Yet, many of us take our feet for granted. US adults don’t give the same priority to caring for their feet as they do for their heart, eyes, teeth or skin, even though 80% agree that foot health is fundamental to well-being. Your efforts will be worth the time. A few minutes of daily care today can make your feet healthier as you get older.
How Feet Change With Age
Throughout life, everyone’s feet naturally get wider and longer; your arch gets flatter; the fat pad under your heel, which protects your foot’s plantar fascia, ligaments, tendons and bones thins out; and you lose some range of motion in your ankles.
Foot Protection in Your 20s and 30s
Two common things you can do that damage your feet for the rest of your life are to wear heels that are too high for you and not protect your feet when you play sports or exercise.
Avoid harm from high-heels. Heels that are too high don’t just hurt your toes and toenails, they can cause leg injuries, osteoarthritis of the knee, plantar fasciitis, and hip and low back pain. High Heels also increase the risk of sprains and falls. In fact, 1 out 3 women have permanent problems from their high-heel habit. High heels may also make your bunion deformity worse. The 21st century is the millennium for stylish, lower-heeled shoes and heels that balance height with complementary comfort technologies.

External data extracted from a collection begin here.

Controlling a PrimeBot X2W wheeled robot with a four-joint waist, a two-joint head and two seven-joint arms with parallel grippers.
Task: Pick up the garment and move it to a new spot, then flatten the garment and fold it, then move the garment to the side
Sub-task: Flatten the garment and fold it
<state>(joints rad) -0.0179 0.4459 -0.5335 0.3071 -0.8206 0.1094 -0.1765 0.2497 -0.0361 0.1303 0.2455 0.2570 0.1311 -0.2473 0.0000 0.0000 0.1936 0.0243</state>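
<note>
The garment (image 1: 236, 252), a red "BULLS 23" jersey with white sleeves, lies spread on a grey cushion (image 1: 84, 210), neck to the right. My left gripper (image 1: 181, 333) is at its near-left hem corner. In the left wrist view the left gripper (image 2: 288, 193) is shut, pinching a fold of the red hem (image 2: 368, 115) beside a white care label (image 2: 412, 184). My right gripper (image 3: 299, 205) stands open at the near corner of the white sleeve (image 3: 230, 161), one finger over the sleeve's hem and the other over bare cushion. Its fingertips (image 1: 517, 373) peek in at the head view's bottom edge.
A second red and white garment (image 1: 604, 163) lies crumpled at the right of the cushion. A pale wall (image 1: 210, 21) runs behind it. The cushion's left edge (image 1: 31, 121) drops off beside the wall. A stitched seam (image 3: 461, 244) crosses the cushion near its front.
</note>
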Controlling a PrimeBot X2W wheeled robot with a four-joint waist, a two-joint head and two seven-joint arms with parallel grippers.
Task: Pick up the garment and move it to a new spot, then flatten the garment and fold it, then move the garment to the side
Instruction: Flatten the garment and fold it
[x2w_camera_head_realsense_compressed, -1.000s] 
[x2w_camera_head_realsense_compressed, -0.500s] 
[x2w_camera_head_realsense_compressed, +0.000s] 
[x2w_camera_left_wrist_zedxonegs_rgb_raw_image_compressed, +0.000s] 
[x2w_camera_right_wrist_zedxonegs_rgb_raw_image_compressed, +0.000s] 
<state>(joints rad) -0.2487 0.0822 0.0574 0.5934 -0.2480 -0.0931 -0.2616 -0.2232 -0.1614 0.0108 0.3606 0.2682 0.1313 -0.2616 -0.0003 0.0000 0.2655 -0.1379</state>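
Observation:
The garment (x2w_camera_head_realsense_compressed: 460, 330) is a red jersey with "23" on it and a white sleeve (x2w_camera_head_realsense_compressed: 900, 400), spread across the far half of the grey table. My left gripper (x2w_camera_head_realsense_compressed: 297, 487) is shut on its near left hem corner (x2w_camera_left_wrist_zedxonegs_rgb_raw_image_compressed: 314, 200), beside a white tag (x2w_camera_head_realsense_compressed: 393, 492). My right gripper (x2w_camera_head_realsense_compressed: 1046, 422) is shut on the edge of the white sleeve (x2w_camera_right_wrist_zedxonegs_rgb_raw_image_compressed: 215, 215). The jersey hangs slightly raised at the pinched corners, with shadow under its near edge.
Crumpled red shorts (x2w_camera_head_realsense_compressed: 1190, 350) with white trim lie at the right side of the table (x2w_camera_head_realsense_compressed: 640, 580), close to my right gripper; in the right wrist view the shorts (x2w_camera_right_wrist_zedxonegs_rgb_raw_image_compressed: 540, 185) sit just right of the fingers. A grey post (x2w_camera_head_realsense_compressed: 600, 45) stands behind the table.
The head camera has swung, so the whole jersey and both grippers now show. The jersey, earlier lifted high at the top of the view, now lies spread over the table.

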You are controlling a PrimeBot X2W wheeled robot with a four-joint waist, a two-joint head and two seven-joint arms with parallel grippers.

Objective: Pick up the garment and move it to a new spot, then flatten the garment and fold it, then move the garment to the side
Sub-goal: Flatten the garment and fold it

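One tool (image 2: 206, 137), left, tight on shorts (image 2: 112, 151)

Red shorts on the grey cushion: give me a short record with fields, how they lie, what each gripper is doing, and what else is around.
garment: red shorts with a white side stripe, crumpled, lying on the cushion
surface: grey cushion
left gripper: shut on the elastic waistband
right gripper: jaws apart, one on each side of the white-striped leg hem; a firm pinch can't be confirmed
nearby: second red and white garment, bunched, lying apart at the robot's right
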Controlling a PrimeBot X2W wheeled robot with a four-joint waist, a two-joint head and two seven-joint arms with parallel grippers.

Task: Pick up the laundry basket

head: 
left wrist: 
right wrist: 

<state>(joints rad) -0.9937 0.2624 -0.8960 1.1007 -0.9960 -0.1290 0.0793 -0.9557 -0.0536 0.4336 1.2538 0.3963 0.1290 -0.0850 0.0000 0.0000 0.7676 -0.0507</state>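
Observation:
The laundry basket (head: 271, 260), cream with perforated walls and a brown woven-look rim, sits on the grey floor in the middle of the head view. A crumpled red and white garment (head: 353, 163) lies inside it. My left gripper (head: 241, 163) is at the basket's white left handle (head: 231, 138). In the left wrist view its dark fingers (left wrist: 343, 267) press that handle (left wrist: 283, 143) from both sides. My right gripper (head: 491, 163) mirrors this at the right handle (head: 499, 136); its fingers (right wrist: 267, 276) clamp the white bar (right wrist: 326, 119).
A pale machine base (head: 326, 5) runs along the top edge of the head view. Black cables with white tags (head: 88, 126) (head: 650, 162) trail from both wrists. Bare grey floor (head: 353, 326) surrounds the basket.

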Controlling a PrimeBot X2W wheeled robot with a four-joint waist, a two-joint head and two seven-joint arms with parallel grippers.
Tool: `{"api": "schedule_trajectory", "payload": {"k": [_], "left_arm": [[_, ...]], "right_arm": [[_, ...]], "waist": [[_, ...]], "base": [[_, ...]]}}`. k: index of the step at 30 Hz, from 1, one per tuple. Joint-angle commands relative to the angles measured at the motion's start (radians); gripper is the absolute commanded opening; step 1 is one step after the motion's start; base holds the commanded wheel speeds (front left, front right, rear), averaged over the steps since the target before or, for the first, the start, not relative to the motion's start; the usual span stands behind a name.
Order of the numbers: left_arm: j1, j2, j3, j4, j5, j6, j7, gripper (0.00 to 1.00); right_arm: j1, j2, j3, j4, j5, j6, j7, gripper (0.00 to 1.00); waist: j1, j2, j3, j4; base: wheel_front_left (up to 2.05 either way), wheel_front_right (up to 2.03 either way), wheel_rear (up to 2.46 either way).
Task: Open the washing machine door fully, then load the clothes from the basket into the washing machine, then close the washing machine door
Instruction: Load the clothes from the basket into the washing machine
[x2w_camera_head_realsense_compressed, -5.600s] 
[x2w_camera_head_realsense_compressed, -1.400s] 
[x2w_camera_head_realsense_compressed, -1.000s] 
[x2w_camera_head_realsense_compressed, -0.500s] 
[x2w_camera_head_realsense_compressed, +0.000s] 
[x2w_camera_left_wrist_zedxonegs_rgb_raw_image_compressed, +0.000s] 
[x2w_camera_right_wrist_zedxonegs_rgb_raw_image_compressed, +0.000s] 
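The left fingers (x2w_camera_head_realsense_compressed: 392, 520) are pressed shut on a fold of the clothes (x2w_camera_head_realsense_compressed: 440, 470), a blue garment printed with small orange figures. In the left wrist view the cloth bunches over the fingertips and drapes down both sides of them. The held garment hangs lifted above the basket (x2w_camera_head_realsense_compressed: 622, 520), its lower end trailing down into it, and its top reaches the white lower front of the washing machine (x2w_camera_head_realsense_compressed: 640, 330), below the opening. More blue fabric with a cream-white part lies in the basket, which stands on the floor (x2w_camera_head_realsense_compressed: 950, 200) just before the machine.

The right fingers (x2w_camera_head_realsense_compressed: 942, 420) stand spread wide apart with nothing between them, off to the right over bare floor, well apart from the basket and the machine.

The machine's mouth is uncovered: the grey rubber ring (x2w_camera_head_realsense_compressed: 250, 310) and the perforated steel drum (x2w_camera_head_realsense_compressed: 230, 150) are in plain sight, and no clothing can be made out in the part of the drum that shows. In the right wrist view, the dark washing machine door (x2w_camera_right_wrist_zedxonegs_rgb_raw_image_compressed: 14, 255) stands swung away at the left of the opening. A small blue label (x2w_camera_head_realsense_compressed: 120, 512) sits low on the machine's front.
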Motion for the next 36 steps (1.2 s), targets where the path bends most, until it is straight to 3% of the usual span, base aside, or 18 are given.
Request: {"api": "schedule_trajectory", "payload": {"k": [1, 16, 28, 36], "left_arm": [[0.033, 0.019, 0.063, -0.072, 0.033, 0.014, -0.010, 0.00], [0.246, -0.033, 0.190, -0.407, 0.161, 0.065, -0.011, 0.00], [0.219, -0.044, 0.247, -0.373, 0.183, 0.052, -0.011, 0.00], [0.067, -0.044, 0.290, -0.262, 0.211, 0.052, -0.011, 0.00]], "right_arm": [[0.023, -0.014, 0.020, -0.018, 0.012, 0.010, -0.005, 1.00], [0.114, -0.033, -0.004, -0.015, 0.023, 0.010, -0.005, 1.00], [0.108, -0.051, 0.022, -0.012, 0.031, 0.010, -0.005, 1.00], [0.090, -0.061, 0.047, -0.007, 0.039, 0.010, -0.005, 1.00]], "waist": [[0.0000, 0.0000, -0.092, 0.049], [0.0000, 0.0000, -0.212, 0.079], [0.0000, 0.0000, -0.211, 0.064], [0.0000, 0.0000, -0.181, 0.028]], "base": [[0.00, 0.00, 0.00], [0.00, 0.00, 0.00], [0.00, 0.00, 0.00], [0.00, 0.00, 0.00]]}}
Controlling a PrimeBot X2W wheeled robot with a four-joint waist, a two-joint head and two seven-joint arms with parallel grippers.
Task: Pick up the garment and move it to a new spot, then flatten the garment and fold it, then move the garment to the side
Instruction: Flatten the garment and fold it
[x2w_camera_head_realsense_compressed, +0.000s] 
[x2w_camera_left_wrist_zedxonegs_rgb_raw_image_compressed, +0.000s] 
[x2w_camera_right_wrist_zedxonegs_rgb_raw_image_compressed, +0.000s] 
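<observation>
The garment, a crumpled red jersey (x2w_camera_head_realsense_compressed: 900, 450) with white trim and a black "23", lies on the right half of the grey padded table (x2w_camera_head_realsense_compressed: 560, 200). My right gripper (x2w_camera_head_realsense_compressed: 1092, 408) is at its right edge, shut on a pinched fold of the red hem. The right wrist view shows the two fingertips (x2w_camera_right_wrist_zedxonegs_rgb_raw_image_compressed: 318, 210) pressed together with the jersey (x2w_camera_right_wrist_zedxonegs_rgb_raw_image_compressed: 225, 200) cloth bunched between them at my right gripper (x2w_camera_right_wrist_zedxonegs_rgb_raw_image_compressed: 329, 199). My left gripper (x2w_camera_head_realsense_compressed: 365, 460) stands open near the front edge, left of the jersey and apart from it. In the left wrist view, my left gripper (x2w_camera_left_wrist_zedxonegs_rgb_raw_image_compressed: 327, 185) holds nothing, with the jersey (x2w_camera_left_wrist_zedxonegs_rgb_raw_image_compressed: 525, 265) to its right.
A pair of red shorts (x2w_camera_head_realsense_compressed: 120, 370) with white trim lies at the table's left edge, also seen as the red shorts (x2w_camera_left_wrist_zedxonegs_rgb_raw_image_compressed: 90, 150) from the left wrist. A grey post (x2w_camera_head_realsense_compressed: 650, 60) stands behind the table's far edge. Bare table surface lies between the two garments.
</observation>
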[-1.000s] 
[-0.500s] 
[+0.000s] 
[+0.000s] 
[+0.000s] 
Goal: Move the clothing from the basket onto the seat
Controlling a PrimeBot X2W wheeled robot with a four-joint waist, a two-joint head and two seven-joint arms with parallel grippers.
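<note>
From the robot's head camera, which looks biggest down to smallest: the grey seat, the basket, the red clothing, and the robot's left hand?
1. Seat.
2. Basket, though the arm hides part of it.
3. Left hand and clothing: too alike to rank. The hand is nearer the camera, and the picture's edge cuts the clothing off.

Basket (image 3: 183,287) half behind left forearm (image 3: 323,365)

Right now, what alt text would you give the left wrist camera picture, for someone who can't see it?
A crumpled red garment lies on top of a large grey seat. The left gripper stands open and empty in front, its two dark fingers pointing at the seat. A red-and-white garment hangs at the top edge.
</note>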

Wear the right shoes for each activity. The top five activities that cause foot pain are running or jogging, hiking, basketball, walking for fitness and dancing. The biggest leisure activity that causes foot pain is shopping. (All the more reason to shop online!) Wearing the same athletic shoes day-in and day-out aren’t likely to give your feet the support you need in every circumstance so you’ll need more than one pair to help prevent foot pain.
Once you’ve picked the right pair for your activity, wear padded socks. Studies show that they can help protect your feet from injuries.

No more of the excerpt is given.